C’est ainsi que le législateur se contenta d’abord d’édicter une réglementation relative aux seuls usagers du service public de santé (A). À la fin des années quatre-vingt, un processus visant à aboutir à une consécration de droits pour tous fut enfin enclenché (B).
Bien que les règlements intérieurs des hôpitaux ne visaient qu’à organiser l’accueil des « seuls indigents malades ou seulement incapables de se suffire »
, le législateur finit par ouvrir les hôpitaux à toutes les catégories sociales. Une première loi du 5 avril 1928, créant les Assurances sociales, suivie de l’ordonnance du 5 octobre 1945 donnant naissance à la Sécurité sociale, conduisit les hôpitaux à modifier leurs conditions d’hébergement pour mieux accueillir des malades payants. Ces dispositions peuvent être considérées comme les prémisses de la reconnaissance des droits individuels des personnes malades. Toutefois, la question des droits des patients traités à l’hôpital ne s’est vraiment posée avec acuité qu’au début des années 1970. Une série de textes a alors été adoptée, le législateur reprenant à sa charge la mise en œuvre du principe de protection de la santé. Ouvrant le bal, la loi du 31 décembre 1970 portant réforme hospitalière a retenu le droit du malade au libre choix de son praticien et de son établissement de soins, le service public hospitalier se devant d’accueillir toutes les personnes le nécessitant. Le 20 septembre 1974 est publiée la première Charte du malade hospitalisé, instituant droits mais aussi devoirs à la charge de ce dernier. Le 6 mai 1995, les pouvoirs publics modifiaient cette Charte pour l’appeler « Charte du patient Hospitalisé » qui précise que « le patient hospitalisé n’est pas seulement un malade, il est avant tout une personne avec des droits et des devoirs. ». La circulaire relative aux droits des personnes hospitalisées reprendra le 2 mars 2006 cette même charte modifiée.
C’est ensuite à la question du secret médical que le législateur s’est attaché. Le 6 janvier 1978 est adoptée la loi relative à l’informatique, aux fichiers et aux libertés, visant à imposer la protection des personnes à l’égard du traitement automatisé des données nominatives.

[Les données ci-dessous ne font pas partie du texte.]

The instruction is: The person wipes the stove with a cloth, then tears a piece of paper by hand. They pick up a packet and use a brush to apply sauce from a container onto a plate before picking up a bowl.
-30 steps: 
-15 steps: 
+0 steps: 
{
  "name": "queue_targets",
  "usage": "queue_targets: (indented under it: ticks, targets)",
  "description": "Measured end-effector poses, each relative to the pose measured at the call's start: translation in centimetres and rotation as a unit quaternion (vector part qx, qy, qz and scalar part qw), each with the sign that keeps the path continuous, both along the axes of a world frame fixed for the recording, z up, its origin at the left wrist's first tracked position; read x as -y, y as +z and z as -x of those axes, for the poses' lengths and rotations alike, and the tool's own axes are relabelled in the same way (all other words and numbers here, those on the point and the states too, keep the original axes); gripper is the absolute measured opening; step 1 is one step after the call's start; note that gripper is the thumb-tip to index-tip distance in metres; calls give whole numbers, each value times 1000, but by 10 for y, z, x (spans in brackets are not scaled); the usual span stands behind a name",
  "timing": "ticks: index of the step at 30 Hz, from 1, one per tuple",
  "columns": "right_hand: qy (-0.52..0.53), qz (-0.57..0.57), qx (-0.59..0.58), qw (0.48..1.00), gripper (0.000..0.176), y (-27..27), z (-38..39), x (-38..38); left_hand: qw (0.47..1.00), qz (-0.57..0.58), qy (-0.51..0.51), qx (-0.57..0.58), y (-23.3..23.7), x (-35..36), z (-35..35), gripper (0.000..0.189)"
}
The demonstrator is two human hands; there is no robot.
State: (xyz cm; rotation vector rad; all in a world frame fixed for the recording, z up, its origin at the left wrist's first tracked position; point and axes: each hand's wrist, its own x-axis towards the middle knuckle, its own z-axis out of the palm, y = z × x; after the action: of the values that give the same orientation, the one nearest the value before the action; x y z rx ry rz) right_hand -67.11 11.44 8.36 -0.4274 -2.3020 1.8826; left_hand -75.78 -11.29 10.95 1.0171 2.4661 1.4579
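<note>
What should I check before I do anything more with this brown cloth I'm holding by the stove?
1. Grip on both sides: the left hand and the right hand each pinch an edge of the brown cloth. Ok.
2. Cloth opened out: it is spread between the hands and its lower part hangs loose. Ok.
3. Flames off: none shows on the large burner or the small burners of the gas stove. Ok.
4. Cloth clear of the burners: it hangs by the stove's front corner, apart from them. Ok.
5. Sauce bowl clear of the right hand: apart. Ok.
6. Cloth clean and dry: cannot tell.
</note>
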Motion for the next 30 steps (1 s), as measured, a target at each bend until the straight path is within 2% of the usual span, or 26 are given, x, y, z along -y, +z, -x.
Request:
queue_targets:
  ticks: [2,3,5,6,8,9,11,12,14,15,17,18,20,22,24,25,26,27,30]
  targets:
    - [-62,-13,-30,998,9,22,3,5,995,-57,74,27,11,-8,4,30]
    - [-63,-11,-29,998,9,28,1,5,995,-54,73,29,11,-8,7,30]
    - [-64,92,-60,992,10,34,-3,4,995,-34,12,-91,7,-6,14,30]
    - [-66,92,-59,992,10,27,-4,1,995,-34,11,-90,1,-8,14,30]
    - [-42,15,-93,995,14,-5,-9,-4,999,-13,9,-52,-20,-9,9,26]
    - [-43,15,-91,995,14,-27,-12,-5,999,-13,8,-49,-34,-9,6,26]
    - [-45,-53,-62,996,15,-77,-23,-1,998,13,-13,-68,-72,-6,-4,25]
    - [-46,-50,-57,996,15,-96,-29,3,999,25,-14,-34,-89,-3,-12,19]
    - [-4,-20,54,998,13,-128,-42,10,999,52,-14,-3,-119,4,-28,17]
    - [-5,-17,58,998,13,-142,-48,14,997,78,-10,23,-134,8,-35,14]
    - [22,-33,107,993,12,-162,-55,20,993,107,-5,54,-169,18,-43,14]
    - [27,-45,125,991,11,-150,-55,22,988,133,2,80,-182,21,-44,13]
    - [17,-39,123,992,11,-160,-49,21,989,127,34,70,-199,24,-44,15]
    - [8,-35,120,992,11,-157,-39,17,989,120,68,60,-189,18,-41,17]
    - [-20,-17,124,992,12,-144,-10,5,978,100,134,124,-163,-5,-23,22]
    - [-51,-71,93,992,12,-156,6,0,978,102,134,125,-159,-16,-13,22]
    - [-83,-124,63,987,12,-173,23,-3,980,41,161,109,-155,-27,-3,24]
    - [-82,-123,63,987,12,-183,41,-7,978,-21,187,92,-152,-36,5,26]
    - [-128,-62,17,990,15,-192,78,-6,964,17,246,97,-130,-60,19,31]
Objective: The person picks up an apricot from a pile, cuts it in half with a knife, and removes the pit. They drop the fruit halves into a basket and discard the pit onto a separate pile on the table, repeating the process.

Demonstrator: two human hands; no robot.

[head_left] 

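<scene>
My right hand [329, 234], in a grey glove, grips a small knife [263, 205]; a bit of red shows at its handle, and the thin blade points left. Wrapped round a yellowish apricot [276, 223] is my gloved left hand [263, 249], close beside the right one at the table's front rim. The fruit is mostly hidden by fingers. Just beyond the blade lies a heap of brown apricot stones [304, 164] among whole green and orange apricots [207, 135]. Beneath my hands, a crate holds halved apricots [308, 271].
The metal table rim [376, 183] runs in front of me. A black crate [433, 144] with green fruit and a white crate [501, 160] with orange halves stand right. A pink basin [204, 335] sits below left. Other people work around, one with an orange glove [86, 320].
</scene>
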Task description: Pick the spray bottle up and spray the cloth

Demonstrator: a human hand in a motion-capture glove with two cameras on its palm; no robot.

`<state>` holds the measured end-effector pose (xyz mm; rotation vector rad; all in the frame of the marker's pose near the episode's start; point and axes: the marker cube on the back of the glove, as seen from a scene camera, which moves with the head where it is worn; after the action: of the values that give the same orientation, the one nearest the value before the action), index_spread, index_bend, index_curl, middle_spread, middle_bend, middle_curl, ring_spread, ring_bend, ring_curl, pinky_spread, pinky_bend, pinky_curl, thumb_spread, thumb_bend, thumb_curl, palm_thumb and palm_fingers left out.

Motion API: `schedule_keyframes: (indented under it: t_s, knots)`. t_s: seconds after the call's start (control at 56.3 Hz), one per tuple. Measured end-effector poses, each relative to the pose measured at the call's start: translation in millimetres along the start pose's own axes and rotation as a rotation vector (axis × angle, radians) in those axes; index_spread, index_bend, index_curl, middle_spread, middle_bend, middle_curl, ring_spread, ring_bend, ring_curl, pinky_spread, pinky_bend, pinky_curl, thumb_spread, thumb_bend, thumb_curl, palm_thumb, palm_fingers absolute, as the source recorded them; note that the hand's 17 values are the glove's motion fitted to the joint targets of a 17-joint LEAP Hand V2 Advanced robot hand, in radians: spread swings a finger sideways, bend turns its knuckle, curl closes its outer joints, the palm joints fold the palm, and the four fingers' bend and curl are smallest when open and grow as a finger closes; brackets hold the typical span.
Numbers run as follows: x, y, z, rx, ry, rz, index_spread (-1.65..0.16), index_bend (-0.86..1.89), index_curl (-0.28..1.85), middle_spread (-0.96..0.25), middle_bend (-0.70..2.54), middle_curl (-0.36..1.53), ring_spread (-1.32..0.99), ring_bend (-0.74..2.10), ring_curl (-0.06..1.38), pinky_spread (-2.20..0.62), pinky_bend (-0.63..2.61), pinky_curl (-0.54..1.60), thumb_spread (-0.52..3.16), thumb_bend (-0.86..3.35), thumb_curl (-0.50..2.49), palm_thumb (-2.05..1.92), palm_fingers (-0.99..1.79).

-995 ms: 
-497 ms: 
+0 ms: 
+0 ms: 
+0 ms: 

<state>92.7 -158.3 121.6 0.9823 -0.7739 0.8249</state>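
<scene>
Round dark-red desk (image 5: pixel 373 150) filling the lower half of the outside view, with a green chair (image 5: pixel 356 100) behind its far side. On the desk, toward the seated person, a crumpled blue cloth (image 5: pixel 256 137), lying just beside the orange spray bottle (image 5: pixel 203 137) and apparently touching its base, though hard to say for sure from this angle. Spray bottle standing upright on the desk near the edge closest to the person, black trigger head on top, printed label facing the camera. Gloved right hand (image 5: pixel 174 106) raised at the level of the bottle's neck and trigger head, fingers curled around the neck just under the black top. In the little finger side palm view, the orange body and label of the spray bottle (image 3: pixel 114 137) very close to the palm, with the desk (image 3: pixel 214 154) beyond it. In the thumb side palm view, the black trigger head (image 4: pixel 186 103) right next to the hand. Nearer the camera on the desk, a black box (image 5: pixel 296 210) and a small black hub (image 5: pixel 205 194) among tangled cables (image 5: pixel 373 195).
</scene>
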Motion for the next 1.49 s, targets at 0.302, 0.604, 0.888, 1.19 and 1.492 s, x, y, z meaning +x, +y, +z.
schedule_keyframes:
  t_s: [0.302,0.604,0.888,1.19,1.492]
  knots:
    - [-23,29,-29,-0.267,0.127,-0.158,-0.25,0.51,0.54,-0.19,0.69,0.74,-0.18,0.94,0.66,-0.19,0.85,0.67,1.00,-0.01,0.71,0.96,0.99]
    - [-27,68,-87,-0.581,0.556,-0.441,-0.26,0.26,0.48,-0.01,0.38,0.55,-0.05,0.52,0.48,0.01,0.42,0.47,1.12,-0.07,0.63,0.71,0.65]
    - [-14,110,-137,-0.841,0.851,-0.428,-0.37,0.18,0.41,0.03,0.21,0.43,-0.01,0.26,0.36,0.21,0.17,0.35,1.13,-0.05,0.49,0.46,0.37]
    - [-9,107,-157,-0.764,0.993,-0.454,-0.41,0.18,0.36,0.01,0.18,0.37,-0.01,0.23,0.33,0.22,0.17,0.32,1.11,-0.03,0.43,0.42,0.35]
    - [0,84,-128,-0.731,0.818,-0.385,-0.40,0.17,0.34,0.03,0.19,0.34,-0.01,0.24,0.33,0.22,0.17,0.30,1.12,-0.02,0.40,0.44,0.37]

Dans la même année, les données concernant la personne malade se trouvaient à nouveau organisées par la loi du 17 juillet 1978 portant diverses mesures d’amélioration des relations entre l’administration et le public. La personne malade, hospitalisée dans un établissement public de santé, se voyait ainsi offrir la possibilité d’accéder à ses données de santé, sans que le secret médical ne puisse lui être opposé. Plus tard, et concernant plus directement les personnes hospitalisées pour troubles mentaux, la loi du 27 juin 1990 entendit garantir, par l’établissement de commissions départementales des hospitalisations psychiatriques, la protection des droits de ces patients spécifiques.
La notion de « droit du malade » fût enfin insérée dans le Code de la santé publique par le biais de la loi portant réforme hospitalière du 31 juillet 1991. Le texte admet que « le droit du malade au libre choix de son praticien et de son établissement de santé » s’analyse en « un principe fondamental de la législation sanitaire ».